(Record extracts)

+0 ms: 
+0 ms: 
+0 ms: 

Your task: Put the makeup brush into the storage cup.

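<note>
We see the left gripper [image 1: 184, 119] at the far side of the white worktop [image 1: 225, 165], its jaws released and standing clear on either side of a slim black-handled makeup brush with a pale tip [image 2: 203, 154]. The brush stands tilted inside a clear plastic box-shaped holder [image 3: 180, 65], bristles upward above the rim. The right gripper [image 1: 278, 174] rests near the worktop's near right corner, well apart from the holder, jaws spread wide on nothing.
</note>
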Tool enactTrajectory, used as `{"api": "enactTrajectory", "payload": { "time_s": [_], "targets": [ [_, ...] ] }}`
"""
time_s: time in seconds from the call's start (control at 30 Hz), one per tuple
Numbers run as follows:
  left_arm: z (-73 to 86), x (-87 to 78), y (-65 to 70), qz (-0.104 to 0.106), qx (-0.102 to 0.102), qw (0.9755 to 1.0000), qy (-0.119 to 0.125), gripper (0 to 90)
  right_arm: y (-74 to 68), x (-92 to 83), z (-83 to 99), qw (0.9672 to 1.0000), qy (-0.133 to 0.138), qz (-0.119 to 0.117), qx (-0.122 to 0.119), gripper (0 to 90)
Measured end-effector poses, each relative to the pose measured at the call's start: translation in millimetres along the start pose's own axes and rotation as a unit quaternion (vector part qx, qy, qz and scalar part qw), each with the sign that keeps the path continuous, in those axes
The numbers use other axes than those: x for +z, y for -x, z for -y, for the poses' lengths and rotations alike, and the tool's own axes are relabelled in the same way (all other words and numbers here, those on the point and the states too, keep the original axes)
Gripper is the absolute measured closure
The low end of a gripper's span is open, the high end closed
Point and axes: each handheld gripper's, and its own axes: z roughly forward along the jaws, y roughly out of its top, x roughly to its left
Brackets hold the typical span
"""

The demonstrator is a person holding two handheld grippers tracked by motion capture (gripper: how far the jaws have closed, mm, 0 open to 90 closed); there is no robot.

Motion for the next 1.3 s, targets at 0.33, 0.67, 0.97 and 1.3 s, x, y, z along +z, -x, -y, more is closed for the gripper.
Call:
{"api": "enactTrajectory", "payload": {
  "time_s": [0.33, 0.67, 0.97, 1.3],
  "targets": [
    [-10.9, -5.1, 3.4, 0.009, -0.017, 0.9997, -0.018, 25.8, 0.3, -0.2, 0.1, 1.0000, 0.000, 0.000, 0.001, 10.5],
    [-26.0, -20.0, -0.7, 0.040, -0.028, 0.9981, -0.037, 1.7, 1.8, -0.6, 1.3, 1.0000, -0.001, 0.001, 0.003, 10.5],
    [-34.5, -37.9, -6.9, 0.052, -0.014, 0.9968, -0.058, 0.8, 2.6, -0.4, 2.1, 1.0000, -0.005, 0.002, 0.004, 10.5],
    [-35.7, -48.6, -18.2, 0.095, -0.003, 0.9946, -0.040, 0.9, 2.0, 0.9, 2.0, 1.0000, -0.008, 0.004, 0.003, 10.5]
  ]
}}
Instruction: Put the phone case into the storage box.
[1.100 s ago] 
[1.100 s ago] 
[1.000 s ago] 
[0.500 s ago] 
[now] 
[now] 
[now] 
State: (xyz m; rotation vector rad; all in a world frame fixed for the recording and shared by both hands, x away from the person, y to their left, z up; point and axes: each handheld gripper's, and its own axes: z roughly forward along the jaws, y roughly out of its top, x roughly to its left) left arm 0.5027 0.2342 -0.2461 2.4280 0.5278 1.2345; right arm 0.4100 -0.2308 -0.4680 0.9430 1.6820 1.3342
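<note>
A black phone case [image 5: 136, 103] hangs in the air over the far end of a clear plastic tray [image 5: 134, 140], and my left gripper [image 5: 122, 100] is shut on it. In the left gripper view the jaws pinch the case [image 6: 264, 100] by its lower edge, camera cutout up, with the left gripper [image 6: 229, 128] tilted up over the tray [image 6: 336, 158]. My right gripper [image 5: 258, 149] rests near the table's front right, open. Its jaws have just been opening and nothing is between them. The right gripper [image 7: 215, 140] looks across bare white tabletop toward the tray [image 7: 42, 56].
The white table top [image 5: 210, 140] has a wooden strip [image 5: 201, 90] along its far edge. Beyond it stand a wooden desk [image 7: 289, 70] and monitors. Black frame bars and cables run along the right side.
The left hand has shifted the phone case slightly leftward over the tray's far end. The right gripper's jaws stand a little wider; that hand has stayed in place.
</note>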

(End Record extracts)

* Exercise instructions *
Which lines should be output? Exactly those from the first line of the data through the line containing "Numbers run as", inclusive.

* Final answer *
+0 ms: 
+0 ms: 
+0 ms: 

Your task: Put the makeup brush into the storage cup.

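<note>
We see the left gripper [image 1: 184, 119] at the far side of the white worktop [image 1: 225, 165], its jaws released and standing clear on either side of a slim black-handled makeup brush with a pale tip [image 2: 203, 154]. The brush stands tilted inside a clear plastic box-shaped holder [image 3: 180, 65], bristles upward above the rim. The right gripper [image 1: 278, 174] rests near the worktop's near right corner, well apart from the holder, jaws spread wide on nothing.
</note>
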Tool enactTrajectory, used as `{"api": "enactTrajectory", "payload": { "time_s": [_], "targets": [ [_, ...] ] }}`
"""
time_s: time in seconds from the call's start (control at 30 Hz), one per tuple
Numbers run as follows:

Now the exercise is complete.